Work instructions: Retype all of the lines below with no changes.

Data block:
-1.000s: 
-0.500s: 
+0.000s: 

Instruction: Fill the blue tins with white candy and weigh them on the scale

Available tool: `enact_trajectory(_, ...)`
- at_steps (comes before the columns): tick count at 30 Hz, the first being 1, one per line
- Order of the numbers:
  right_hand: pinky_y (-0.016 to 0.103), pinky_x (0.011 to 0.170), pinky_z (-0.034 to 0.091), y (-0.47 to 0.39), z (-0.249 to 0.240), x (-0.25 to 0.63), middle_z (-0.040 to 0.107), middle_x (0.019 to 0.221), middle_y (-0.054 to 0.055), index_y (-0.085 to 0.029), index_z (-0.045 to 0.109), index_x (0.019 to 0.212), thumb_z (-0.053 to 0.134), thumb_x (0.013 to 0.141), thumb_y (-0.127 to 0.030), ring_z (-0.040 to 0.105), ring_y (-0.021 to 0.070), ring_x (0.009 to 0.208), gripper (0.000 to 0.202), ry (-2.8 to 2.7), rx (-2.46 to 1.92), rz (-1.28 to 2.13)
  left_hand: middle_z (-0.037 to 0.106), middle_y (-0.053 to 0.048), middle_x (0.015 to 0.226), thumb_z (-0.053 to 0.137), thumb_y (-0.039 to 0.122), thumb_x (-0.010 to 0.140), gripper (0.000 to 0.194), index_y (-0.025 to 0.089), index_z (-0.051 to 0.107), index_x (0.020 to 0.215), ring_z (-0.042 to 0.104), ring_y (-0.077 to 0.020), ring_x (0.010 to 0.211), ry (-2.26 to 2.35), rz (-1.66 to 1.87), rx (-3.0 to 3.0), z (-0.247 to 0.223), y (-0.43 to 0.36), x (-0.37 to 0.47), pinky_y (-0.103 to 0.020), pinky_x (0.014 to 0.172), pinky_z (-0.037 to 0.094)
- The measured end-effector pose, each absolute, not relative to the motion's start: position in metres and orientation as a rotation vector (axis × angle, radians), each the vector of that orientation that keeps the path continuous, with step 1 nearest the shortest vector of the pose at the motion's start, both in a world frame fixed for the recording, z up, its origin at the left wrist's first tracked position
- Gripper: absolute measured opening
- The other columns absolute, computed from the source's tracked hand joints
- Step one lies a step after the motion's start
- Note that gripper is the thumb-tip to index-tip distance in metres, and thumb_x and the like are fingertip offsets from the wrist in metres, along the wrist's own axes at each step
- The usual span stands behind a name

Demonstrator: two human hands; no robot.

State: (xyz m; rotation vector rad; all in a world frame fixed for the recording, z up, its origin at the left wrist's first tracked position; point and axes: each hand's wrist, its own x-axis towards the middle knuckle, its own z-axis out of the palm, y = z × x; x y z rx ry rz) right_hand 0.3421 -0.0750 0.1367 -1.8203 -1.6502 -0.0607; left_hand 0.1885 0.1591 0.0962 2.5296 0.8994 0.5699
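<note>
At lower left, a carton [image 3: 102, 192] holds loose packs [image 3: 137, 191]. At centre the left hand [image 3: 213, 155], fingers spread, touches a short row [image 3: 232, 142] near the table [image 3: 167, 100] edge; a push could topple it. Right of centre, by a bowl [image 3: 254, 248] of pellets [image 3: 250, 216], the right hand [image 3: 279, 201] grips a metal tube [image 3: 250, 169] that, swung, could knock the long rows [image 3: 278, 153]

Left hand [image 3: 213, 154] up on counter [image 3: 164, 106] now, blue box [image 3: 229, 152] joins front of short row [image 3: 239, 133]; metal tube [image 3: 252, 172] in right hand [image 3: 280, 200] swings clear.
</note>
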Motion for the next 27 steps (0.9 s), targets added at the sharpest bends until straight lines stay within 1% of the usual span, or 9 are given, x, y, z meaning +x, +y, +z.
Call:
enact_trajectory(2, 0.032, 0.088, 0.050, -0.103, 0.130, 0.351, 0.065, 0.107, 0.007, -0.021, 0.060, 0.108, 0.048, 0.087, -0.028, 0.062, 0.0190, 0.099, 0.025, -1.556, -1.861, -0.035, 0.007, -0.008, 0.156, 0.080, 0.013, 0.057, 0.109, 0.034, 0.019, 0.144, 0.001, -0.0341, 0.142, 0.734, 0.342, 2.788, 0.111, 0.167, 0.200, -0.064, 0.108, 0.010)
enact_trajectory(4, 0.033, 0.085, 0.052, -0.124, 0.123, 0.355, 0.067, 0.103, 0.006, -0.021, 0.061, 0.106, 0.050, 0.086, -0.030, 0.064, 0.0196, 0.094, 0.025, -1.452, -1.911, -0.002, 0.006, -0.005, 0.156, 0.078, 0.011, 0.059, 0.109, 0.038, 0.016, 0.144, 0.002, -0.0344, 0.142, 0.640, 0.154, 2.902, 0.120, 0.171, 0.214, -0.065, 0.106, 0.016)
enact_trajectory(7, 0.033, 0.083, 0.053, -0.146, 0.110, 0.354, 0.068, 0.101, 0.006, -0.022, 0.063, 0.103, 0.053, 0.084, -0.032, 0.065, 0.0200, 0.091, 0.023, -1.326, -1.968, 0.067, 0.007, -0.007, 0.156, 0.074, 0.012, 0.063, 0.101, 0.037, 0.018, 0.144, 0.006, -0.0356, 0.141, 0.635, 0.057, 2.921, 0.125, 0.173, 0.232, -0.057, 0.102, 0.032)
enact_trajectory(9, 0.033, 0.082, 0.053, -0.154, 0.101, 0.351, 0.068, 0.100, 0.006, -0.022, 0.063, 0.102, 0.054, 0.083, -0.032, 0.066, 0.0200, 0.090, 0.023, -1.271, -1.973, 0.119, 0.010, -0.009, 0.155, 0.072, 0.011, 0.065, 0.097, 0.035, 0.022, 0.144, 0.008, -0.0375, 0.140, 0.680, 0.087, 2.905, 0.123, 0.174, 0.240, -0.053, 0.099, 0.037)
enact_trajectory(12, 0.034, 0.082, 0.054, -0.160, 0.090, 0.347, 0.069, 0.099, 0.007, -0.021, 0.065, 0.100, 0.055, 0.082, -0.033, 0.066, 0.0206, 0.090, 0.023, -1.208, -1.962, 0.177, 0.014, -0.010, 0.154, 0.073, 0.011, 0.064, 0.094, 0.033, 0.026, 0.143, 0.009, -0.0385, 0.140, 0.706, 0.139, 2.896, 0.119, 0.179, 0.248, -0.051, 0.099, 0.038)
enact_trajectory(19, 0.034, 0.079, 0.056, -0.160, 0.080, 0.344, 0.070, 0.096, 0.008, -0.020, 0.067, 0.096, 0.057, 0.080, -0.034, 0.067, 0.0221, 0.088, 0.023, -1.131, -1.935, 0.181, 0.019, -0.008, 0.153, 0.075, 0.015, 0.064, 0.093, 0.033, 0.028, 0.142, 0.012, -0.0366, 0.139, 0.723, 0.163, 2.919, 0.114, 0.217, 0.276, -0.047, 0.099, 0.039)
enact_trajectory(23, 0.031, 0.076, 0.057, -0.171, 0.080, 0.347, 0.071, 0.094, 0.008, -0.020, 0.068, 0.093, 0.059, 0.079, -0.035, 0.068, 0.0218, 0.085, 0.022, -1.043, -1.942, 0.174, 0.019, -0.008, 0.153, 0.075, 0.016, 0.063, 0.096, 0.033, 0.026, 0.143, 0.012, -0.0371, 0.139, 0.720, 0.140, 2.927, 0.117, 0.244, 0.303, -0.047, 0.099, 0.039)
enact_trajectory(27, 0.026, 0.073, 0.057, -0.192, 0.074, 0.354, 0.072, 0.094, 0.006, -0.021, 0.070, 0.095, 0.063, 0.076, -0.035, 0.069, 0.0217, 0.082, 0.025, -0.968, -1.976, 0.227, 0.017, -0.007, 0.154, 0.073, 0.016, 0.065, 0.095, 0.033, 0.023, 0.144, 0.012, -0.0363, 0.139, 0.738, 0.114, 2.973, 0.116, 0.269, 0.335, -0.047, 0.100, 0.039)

Task solution:
-1.000s: 
-0.500s: 
+0.000s: 

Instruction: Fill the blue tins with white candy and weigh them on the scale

Available tool: `enact_trajectory(_, ...)`
- at_steps (comes before the columns): tick count at 30 Hz, the first being 1, one per line
- Order of the numbers:
  right_hand: pinky_y (-0.016 to 0.103), pinky_x (0.011 to 0.170), pinky_z (-0.034 to 0.091), y (-0.47 to 0.39), z (-0.249 to 0.240), x (-0.25 to 0.63), middle_z (-0.040 to 0.107), middle_x (0.019 to 0.221), middle_y (-0.054 to 0.055), index_y (-0.085 to 0.029), index_z (-0.045 to 0.109), index_x (0.019 to 0.212), thumb_z (-0.053 to 0.134), thumb_x (0.013 to 0.141), thumb_y (-0.127 to 0.030), ring_z (-0.040 to 0.105), ring_y (-0.021 to 0.070), ring_x (0.009 to 0.208), gripper (0.000 to 0.202), ry (-2.8 to 2.7), rx (-2.46 to 1.92), rz (-1.28 to 2.13)
  left_hand: middle_z (-0.037 to 0.106), middle_y (-0.053 to 0.048), middle_x (0.015 to 0.226), thumb_z (-0.053 to 0.137), thumb_y (-0.039 to 0.122), thumb_x (-0.010 to 0.140), gripper (0.000 to 0.194), index_y (-0.025 to 0.089), index_z (-0.051 to 0.107), index_x (0.020 to 0.215), ring_z (-0.042 to 0.104), ring_y (-0.077 to 0.020), ring_x (0.010 to 0.211), ry (-2.26 to 2.35), rz (-1.66 to 1.87), rx (-3.0 to 3.0), z (-0.247 to 0.223), y (-0.43 to 0.36), x (-0.37 to 0.47), pinky_y (-0.103 to 0.020), pinky_x (0.014 to 0.172), pinky_z (-0.037 to 0.094)
- The measured end-effector pose, each absolute, not relative to the motion's start: position in metres and orientation as a rotation vector (axis × angle, radians), each the vector of that orientation that keeps the path continuous, with step 1 nearest the shortest vector of the pose at the motion's start, both in a world frame fixed for the recording, z up, its origin at the left wrist's first tracked position
- Gripper: absolute measured opening
- The other columns absolute, computed from the source's tracked hand joints
- Step one lies a step after the motion's start
- Note that gripper is the thumb-tip to index-tip distance in metres, and thumb_x and the like are fingertip offsets from the wrist in metres, along the wrist's own axes at each step
- The usual span stands behind a name

Demonstrator: two human hands; no robot.

State: (xyz m; rotation vector rad; all in a world frame fixed for the recording, z up, its origin at the left wrist's first tracked position; point and axes: each hand's wrist, its own x-axis towards the middle knuckle, its own z-axis out of the palm, y = z × x; x y z rx ry rz) right_hand 0.3421 -0.0750 0.1367 -1.8203 -1.6502 -0.0607; left_hand 0.1885 0.1591 0.0962 2.5296 0.8994 0.5699
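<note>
At lower left, a carton [image 3: 102, 192] holds loose packs [image 3: 137, 191]. At centre the left hand [image 3: 213, 155], fingers spread, touches a short row [image 3: 232, 142] near the table [image 3: 167, 100] edge; a push could topple it. Right of centre, by a bowl [image 3: 254, 248] of pellets [image 3: 250, 216], the right hand [image 3: 279, 201] grips a metal tube [image 3: 250, 169] that, swung, could knock the long rows [image 3: 278, 153]

Left hand [image 3: 213, 154] up on counter [image 3: 164, 106] now, blue box [image 3: 229, 152] joins front of short row [image 3: 239, 133]; metal tube [image 3: 252, 172] in right hand [image 3: 280, 200] swings clear.
</note>
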Motion for the next 27 steps (0.9 s), targets added at the sharpest bends until straight lines stay within 1% of the usual span, or 9 are given, x, y, z meaning +x, +y, +z.
Call:
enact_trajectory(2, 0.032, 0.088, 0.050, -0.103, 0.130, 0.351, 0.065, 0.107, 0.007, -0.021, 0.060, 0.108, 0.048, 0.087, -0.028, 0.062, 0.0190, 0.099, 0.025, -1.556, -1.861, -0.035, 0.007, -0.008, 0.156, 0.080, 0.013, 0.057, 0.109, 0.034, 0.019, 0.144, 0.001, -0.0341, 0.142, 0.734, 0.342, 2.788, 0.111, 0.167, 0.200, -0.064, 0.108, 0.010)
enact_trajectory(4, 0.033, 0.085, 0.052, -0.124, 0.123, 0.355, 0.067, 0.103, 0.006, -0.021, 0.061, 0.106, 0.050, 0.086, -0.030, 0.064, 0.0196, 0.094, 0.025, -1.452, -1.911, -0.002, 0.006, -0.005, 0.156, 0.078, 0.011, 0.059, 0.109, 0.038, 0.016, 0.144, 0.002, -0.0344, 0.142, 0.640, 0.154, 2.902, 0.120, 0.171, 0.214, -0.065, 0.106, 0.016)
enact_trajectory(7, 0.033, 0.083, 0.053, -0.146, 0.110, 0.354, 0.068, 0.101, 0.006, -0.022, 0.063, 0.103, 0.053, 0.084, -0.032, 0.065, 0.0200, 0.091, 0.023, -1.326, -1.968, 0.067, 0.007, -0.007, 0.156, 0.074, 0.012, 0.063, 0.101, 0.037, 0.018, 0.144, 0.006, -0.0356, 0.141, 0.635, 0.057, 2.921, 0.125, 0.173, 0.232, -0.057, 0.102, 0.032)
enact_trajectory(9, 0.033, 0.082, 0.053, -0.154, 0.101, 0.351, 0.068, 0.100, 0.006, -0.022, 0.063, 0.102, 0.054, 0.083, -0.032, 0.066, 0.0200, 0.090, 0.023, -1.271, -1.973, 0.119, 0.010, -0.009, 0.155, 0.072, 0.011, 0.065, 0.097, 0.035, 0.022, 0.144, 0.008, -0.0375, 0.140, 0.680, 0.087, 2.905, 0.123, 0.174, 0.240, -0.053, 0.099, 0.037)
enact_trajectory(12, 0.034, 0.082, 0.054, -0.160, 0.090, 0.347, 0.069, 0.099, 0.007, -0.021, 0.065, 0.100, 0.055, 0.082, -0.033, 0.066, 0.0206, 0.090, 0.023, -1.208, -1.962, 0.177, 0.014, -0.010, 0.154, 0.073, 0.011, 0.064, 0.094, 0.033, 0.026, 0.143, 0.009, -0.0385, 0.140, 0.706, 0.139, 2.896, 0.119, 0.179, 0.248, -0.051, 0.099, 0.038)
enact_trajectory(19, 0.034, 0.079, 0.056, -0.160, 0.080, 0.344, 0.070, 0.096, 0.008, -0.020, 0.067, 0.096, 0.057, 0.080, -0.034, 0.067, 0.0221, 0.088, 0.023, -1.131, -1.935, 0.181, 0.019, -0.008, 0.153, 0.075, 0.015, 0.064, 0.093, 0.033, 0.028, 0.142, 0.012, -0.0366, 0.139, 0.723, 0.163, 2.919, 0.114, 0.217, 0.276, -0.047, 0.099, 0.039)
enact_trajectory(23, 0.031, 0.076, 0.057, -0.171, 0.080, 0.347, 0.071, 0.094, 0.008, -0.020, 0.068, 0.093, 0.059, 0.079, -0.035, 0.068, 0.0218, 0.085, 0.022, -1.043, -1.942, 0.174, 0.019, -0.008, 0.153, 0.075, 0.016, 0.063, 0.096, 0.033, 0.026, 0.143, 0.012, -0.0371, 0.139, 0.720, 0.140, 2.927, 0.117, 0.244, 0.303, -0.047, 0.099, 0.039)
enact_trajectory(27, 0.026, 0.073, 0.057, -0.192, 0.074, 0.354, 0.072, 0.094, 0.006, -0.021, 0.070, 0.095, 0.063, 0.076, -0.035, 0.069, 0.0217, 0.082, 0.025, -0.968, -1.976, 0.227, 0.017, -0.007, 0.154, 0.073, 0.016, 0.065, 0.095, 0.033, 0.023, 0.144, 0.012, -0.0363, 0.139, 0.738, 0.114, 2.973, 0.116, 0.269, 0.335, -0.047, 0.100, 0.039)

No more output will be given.